Jarman is also remembered for his famous shingle cottage-garden at Prospect Cottage, created in the latter years of his life, in the shadow of Dungeness nuclear power station. The cottage is built in vernacular style in timber, with tar-based weatherproofing, like others nearby. Raised wooden text on the side of the cottage is the first stanza and the last five lines of the last stanza of John Donne's poem, The Sun Rising. The cottage garden was made by arranging flotsam washed up nearby, interspersed with endemic salt-loving beach plants, both set against the bright shingle. The garden has been the subject of several books. At this time, Jarman also began painting again.

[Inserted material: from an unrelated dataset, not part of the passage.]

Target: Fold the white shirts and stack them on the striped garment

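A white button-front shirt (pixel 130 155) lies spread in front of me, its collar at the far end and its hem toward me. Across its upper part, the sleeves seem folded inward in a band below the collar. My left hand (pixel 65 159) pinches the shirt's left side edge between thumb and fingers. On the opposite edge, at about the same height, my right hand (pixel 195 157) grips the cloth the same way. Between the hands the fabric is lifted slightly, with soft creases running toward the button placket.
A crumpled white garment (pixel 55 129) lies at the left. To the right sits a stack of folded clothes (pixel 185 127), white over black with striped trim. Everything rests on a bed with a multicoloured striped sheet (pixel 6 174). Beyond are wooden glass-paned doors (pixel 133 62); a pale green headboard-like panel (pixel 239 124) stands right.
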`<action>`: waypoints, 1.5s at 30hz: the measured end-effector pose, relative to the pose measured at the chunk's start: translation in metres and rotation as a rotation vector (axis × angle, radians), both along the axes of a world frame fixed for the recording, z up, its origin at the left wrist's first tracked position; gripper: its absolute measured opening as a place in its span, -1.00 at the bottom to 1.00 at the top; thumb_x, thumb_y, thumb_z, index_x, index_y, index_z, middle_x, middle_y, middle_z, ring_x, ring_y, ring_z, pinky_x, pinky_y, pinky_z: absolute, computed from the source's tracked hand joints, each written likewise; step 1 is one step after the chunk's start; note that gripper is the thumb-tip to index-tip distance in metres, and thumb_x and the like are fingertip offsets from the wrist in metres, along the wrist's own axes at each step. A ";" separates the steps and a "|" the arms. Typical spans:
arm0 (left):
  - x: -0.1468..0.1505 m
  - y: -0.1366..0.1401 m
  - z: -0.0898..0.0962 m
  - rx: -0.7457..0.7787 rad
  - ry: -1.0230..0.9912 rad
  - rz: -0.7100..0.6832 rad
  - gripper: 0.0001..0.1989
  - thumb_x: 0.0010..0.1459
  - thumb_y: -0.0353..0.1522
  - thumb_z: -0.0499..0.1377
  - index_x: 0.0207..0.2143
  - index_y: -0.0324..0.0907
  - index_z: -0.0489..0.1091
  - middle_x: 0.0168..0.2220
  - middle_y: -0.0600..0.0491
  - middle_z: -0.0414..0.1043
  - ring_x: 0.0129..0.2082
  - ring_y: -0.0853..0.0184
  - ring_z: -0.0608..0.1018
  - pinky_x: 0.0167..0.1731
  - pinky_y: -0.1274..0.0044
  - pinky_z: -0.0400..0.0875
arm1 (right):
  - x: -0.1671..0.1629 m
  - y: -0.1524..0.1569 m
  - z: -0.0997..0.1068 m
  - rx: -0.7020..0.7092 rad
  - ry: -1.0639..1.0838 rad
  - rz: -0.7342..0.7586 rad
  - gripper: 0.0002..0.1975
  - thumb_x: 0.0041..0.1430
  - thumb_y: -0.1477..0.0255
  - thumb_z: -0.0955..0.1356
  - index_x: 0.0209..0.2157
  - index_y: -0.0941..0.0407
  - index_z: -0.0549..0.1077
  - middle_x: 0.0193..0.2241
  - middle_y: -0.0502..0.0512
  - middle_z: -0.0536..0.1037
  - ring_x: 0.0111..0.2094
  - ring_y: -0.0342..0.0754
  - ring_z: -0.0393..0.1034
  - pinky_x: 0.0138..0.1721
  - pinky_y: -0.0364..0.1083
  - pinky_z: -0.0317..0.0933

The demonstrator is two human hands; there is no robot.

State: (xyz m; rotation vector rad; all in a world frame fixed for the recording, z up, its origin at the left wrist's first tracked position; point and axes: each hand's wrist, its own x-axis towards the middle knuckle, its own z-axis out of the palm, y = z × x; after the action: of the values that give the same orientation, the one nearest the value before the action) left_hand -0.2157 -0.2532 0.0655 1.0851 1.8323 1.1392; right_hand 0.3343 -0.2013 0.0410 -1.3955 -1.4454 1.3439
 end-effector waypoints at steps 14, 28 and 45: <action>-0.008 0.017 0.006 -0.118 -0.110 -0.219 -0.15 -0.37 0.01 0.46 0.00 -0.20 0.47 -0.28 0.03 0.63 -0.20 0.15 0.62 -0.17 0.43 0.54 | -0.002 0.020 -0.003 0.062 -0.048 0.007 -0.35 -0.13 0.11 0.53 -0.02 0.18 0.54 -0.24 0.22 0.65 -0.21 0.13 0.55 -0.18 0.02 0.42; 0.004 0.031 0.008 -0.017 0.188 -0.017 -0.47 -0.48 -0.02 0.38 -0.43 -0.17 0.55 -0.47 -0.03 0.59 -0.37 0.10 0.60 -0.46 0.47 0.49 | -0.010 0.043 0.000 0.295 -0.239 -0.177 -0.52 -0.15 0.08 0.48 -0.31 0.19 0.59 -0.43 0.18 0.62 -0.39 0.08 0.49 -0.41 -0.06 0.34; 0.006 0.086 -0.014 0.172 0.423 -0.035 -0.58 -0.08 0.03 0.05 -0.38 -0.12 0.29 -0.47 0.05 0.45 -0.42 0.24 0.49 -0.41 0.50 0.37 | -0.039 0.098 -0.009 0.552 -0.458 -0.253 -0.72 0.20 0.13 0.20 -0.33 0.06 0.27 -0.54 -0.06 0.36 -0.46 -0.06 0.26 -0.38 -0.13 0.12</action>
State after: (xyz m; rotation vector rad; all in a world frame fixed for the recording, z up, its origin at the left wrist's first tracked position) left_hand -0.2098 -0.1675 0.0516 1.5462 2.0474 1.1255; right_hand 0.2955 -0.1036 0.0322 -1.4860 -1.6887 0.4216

Jarman was the author of several books including his autobiography Dancing Ledge (1984), which details his life until the age 40. He provides his own insight on the history of gay life in London (60's-80's), discusses his own acceptance of his homosexuality at age 16 and accounts of the financial and emotional hardships of a life devoted to filmmaking. A collection of poetry A Finger in the Fishes Mouth, two volumes of diaries Modern Nature and Smiling In Slow Motion and two treatises on his work in film and art The Last of England (also published as Kicking the Pricks) and Chroma.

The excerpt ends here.